> **WORK TASK**: In the listing below, how many lines contain the word "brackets"? Answer with the number alone.
++++++++++
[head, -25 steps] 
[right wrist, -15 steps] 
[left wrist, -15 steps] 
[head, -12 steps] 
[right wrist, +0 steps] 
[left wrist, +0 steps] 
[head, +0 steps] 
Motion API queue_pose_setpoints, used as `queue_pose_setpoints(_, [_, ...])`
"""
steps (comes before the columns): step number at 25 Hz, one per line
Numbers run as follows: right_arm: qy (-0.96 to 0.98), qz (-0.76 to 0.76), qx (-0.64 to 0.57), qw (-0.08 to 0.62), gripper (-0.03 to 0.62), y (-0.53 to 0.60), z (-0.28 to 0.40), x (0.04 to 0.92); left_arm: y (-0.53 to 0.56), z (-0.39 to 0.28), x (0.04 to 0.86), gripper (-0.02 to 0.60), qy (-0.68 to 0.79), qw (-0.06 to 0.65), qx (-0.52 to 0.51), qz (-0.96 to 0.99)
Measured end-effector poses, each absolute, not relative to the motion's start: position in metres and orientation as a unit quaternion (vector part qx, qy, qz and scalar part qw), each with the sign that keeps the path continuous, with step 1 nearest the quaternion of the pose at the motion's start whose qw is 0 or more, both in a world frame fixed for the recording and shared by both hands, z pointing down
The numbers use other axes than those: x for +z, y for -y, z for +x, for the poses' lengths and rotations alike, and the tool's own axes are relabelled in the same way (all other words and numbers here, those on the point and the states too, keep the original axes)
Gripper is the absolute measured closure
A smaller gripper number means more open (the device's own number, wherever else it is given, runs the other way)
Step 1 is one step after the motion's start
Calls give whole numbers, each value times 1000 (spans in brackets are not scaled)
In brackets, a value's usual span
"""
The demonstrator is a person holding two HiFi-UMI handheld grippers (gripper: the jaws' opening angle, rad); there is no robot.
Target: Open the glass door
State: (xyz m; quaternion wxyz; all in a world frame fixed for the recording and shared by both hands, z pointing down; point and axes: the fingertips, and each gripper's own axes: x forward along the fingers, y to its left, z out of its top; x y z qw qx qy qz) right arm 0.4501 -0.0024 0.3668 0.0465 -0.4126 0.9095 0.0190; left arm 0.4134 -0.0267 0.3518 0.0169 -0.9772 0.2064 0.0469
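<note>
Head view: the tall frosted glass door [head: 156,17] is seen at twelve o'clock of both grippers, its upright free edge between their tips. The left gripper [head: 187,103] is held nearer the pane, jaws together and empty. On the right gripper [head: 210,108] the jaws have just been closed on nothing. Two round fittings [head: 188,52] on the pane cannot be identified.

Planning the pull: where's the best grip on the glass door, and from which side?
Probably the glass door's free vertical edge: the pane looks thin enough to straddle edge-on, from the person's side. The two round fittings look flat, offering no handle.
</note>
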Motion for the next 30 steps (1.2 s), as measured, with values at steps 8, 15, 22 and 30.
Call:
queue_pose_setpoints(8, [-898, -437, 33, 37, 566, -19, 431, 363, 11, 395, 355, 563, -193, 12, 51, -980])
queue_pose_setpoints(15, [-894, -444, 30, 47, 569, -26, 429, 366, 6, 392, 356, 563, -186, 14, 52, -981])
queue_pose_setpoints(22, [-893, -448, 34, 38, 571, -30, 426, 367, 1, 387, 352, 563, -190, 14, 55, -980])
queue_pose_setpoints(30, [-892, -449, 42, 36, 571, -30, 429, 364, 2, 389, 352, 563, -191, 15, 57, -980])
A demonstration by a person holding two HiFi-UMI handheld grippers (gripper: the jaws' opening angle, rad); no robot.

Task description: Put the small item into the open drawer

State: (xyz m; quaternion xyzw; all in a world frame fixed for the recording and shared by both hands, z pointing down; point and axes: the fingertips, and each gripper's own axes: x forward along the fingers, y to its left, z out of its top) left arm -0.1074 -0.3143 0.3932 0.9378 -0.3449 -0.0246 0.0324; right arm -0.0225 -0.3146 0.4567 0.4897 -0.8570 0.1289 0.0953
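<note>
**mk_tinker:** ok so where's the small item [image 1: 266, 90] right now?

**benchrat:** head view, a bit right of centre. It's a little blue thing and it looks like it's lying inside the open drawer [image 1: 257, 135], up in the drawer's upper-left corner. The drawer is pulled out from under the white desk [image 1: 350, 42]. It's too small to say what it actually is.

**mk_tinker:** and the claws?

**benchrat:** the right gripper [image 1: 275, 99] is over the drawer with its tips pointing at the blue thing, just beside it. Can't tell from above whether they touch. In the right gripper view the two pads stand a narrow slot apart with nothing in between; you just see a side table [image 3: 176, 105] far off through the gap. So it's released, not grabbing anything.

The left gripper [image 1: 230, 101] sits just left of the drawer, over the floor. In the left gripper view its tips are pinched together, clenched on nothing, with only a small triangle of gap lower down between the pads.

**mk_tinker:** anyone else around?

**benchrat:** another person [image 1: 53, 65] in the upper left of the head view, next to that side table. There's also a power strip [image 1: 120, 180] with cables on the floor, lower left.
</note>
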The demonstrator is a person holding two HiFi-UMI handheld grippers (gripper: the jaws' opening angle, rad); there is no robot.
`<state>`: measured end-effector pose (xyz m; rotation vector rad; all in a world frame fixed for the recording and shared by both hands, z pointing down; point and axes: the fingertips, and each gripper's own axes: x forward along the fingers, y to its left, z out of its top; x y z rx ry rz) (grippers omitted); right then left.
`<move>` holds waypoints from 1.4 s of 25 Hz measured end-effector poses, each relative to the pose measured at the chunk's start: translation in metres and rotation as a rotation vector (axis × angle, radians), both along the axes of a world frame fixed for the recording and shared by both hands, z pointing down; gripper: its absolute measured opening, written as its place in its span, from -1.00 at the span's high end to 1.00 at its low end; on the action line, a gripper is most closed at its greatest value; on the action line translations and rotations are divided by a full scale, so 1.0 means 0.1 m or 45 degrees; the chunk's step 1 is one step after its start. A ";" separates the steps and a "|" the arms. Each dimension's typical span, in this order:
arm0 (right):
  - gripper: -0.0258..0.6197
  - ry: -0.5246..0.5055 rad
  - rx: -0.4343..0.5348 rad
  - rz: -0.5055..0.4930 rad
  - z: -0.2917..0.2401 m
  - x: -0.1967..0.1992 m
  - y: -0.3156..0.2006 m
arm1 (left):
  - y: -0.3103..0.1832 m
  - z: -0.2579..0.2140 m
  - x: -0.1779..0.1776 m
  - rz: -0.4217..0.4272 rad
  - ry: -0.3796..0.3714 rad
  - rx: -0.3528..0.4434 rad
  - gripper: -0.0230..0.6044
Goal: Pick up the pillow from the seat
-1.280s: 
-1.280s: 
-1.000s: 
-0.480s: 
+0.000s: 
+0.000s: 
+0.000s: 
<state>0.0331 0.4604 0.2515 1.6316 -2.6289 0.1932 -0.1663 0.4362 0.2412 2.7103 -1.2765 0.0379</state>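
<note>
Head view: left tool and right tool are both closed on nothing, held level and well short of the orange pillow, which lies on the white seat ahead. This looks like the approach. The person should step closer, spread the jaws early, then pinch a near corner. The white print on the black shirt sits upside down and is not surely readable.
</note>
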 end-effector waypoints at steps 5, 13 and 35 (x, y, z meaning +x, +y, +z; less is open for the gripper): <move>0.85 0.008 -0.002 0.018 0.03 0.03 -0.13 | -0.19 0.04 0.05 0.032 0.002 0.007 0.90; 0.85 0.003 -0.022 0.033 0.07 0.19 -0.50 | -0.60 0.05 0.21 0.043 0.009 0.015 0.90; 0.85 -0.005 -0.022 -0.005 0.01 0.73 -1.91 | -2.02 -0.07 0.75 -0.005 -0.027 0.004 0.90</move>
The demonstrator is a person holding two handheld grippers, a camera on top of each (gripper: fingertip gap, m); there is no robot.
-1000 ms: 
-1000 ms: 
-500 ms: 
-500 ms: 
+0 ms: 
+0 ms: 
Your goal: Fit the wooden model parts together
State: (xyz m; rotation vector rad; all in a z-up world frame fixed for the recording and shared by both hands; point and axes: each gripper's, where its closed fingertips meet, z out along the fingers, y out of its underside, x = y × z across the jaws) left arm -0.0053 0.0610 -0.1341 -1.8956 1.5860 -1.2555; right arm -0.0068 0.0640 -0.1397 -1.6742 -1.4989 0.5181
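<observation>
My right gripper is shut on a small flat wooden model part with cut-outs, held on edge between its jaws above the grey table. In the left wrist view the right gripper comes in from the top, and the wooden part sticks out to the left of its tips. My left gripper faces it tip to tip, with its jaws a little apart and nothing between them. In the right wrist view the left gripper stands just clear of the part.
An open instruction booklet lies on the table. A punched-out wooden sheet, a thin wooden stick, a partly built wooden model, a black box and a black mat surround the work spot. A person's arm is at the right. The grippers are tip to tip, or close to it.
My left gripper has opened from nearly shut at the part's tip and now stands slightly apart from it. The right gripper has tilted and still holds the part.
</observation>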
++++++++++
> **RESULT OF THIS TASK**: 2